JS代考 | IP2 Midterm Assignment

这是一篇来自美国的关于锦标赛的目标是设计一个冠军价值预测器的代码代写

 

Introduction

This contest is based on the Championship Value Prediction held in conjunction with ISCA 2018. The goal of the championship is to design a value predictor that provides the best improvement in IPC (Instructions Per Cycle).

You will be provided with a set of execution traces (generated from real workloads) and a trace-based simulator with an interface to plug in your value predictor. The trace-based simulator will take the execution trace as input and simulate an out-of-order superscalar processor with a 3-level cache hierarchy. With the value predictor enabled,you should be able to observe a speedup (improvement in IPC) at the end of the simulation.

Setup Instructions

The skeleton code and the execution traces we will use to evaluate your predictor can be found on the CS department server portal.cs.virginia.edu at /p/csd/CVP.tar.gz. The only two fifiles that you will need to modify and turn in are predictor.h and predictor.cc. While you may test your predictor on Gradescope, it is much faster and more convenient to test it on a local machine. You may compile the simulator using the Makefifile provided as part of the tarball for compiling the simulator. The simulator itself can be run using the following command line.
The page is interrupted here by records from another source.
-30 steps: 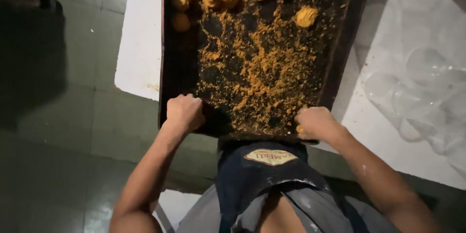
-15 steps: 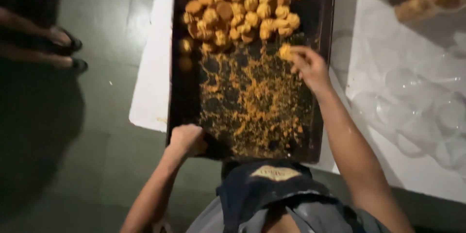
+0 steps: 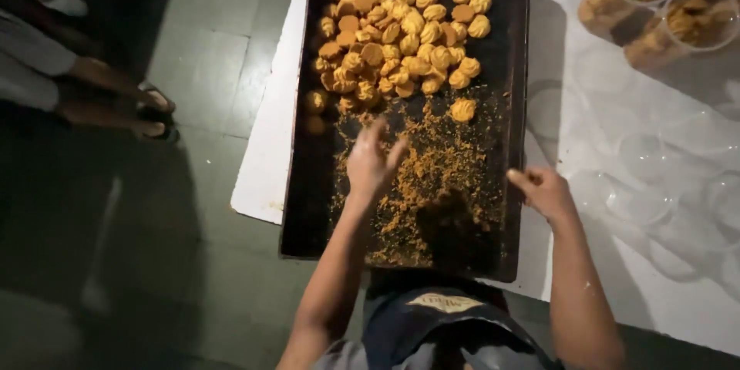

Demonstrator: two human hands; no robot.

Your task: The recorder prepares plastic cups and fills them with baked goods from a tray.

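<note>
Since half a second ago, both hands have changed places: my left hand (image 3: pixel 372 163) has come off the near edge of the tray and now hangs over the crumbs with its fingers spread wide, holding nothing, while my right hand (image 3: pixel 544 191) has pulled back from the cookies to the tray's right rim, fingers loosely curled; I cannot tell whether it holds anything.

I see the white table (image 3: pixel 617 277) running off to the right, with dark tiled floor (image 3: pixel 193 262) to the left. On the table lies the long black baking tray (image 3: pixel 308 208). Its far half carries a crowded heap of golden cookies (image 3: pixel 401 38), one single cookie (image 3: pixel 462 110) sitting just apart at the heap's near edge. A wide scatter of crumbs (image 3: pixel 439 177) covers the near half, between my hands and the heap. Clear plastic tubs (image 3: pixel 663 11) filled with cookies stand at the table's far right corner. Another person's sandalled feet (image 3: pixel 150 112) stand on the floor, well apart from the tray.
</note>
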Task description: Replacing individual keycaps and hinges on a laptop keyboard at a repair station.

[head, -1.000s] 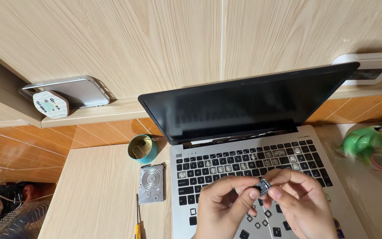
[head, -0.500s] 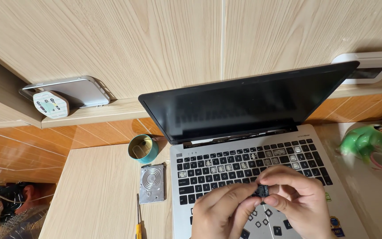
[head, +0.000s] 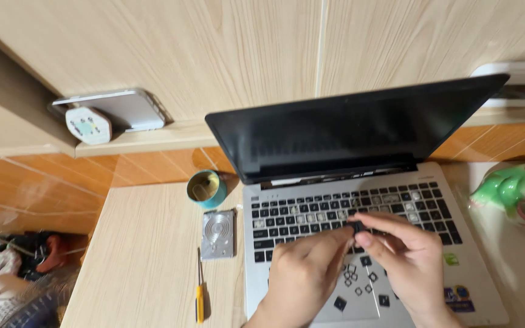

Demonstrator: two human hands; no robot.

./cvp -v -t 1 <trace-name>

Scope of the Championship

  • You’re only required to predict the results of load instructions.
  • The predictor will also have a budget, namely, 16 KB (including all predictor tables and history registers).

That may not be the amount of storage your trace-based simulator uses, however – for example, you may implement 2-bit predictors with a table of ints, in which case the simulator will use more memory – that’s okay, we’re only concerned about the memory used by the simulated value predictor.

Turn-in Instructions

You will turn-in only predictor.h and predictor.cc to Gradescope, which will feature a leaderboard that will be updated periodically. All predictors will be ranked based on the amount of IPC improvement they provide against a baseline that features an EVES predictor with an 8KB fifixed budget. You are also required to turn in a report, no longer than 2 pages. The report must include the following, in addition to a description of the design details of your predictor.

  • A detailed block diagram of your predictor such as Figure 3 from the H3VP paper.
  • A detailed budget justifification table such as Table 2 and Table 3 from the H3VP paper.

Grading Criteria

  1. 36 points for beating the baseline (8KB EVES)
  2. 42 points for beating our implementation of a 16KB EVES predictor
  3. Upto 6 additional points will be allocated based on your standing on the leaderboard (reaching a maximum total of 48/45). The exact formula for points allocation will be decided at the end of the championship,based on how the class has been performing.
  1. There will also be a penalty of upto 6 points if your predictor exceeds the budget of 16 KB

Collaboration and Plagiarism Policy

You are free to use and tweak code of the winning predictors from CVP-1 (e.g., EVES and H3VP). You are also free to brainstorm ideas outside of your group. However, when it comes to coding, please make sure to restrict all collaboration only within your team.